**What is needed**
Print the data exactly as written, line for line, and leave its pictures behind.

**Supplied material**
========================================

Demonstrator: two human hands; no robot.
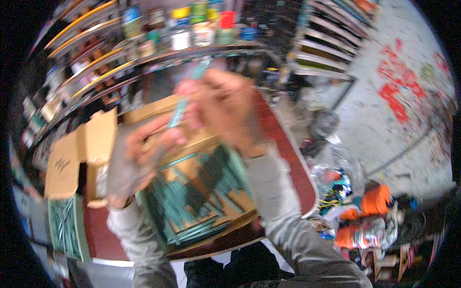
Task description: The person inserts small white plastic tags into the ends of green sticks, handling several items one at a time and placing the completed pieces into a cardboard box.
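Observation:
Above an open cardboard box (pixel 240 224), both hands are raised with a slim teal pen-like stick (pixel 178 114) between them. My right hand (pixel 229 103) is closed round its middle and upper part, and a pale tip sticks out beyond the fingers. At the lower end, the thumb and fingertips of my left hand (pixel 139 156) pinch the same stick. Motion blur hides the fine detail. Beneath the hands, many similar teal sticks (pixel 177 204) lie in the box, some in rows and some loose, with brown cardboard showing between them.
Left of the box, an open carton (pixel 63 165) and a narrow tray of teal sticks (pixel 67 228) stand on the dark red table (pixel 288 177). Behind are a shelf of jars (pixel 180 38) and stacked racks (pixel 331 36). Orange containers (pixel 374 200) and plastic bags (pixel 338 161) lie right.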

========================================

**Solution to this task**
Demonstrator: two human hands; no robot.
Task description: The person inserts small white plastic tags into the ends of green sticks, handling several items one at a time and placing the completed pieces into a cardboard box.
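Observation:
Above an open cardboard box (pixel 240 224), both hands are raised with a slim teal pen-like stick (pixel 178 114) between them. My right hand (pixel 229 103) is closed round its middle and upper part, and a pale tip sticks out beyond the fingers. At the lower end, the thumb and fingertips of my left hand (pixel 139 156) pinch the same stick. Motion blur hides the fine detail. Beneath the hands, many similar teal sticks (pixel 177 204) lie in the box, some in rows and some loose, with brown cardboard showing between them.
Left of the box, an open carton (pixel 63 165) and a narrow tray of teal sticks (pixel 67 228) stand on the dark red table (pixel 288 177). Behind are a shelf of jars (pixel 180 38) and stacked racks (pixel 331 36). Orange containers (pixel 374 200) and plastic bags (pixel 338 161) lie right.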

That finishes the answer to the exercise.